Ainda com possibilidade de mudanças até a votação, o relatório mais recente do deputado Arthur Maia (DEM-BA) da PEC da reforma administrativa prevê uma série de benefícios para as carreiras policiais, que as distinguem das demais funções no serviço público. O texto tem previsão de ser votado nesta terça-feira (21), mas ainda deve receber uma atualização, após a falta de entendimento de líderes partidários em relação a mudanças propostas pelo relator na versão apresentada na semana passada.
Na quinta-feira (16), após o adiamento da votação do parecer, Maia retirou a versão mais recente de seu relatório, substituindo-a por uma anterior até que seja apresentado um novo texto, que ainda tem pontos em negociação. Entidades que representam as forças policiais se mobilizam para preservar os dispositivos que beneficiam as categorias.
Entre as alterações propostas — e que geraram o impasse que levou ao adiamento da votação do relatório — está a mudança da Polícia Federal (PF) de órgão da segurança pública para instituição de função jurisdicional. Com isso, o controle externo da PF passaria do Ministério Público para o Conselho Nacional de Justiça (CNJ), alterando a sistemática atual de fiscalização da instituição.
Na versão mais recente, o relatório também prevê foro privilegiado para o delegado-geral da PF, que teria prerrogativa de julgamento no Supremo Tribunal Federal (STF), e para os delegados-gerais das polícias civis, que responderiam no Superior Tribunal de Justiça (STJ). O acesso ao cargo de delegado-geral da PF também passaria a ser restrito a integrantes da última classe funcional do cargo de delegado da instituição.
Além disso, policiais que ingressaram na carreira antes da reforma da Previdência de 2019, conforme o texto, terão direito à integralidade e paridade nas aposentadorias. A manutenção dos benefícios tramita na Justiça, mas, com a mudança, esses policiais teriam garantido constitucionalmente os mesmos reajustes dos servidores em atividade quando estiverem aposentados.
Policiais militares e bombeiros militares já tinham direito à aposentadoria integral, uma vez que foram incluídos nas regras das Forças Armadas na reforma da Previdência.
Outra concessão do relator foi a mudança no valor da pensão por morte para dependentes de policiais civis e federais, que passa a ser vitalício e equivalente à remuneração do agente em caso de morte no exercício da função.
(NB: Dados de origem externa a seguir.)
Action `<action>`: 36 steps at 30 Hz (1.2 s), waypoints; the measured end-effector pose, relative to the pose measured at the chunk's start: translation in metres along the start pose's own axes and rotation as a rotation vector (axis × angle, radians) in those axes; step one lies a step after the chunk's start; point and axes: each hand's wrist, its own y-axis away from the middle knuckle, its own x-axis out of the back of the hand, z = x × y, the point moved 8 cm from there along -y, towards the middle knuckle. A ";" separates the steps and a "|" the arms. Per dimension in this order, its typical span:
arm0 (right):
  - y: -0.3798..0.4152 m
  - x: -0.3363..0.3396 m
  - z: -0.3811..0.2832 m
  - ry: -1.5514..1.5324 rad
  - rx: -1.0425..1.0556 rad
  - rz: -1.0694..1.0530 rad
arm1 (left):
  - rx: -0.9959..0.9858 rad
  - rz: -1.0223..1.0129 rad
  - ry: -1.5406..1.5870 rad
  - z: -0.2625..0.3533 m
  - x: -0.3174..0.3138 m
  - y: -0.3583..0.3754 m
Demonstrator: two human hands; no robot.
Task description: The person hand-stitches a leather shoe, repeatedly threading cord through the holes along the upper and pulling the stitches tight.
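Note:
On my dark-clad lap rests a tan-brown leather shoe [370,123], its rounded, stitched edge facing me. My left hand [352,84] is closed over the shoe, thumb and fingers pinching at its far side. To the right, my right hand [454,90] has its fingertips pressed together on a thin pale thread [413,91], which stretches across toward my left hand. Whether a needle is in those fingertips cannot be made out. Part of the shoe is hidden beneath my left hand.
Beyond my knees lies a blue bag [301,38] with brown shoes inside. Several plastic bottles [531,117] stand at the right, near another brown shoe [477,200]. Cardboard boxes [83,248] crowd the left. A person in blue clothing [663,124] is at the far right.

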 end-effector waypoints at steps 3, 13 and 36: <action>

A reforma da Previdência havia definido que o benefício seria proporcional ao tempo de serviço.
Desde a primeira versão do parecer de Maia, cargos ligados à segurança pública já estavam incluídos no rol daqueles considerados exclusivos de estado, o que significa que não poderão ser ocupados por servidores com contrato temporário. Além de policiais civis, federais e rodoviários, o relator incluiu na segunda versão de seu substitutivo guardas municipais, policiais legislativos e agentes socioeducativos na mesma classificação.
Em uma versão preliminar do primeiro substitutivo apresentado por Maia, no dia 31 de agosto, havia ainda a previsão de poder ao diretor-geral da PF de escolher delegado que assumiria determinado inquérito. O dispositivo, que poderia abrir brecha para ingerência política no órgão, foi retirado no dia seguinte. “Foi um equívoco”, alegou o deputado.
As mudanças são alvo de críticas por analistas que acompanham a tramitação da PEC. Logo após a apresentação da segunda versão do relatório de Maia, o Centro de Liderança Pública (CLP) disse considerar “impossível que se defenda a aprovação desta PEC”. Em parecer técnico, atacou diretamente a “série de privilégios para as polícias”.
“O mais grave [do parecer] é a tentativa de mudar a Constituição para fazer do Brasil uma república de policiais. O relatório se esmera em conceder privilégios a grupos ligados à segurança pública”, diz artigo assinado pela economista Ana Carla Abrão, pelo ex-presidente do Banco Central, Armínio Fraga, e pelo jurista Carlo Ari Sundfeld.
“Cria monopólio de acesso ao cargo de delegado-geral da Polícia Federal, imuniza com foro privilegiado os delegados-gerais das polícias civis dos Estados, dá aposentadorias e pensões especiais a policiais e outros agentes de segurança, e assim por diante. Nada a ver com reforma administrativa. É pura captura do Estado por grupos de servidores armados”, consideram os autores.
Entidades como a Associação Nacional dos Delegados de Polícia Federal (ADPF) e a Associação dos Delegados de Polícia do Brasil (Adepol), por sua vez, defendem a manutenção dos dispositivos. Importante segmento da base eleitoral do presidente Jair Bolsonaro, as categorias teriam respaldo do Palácio do Planalto na negociação com Maia.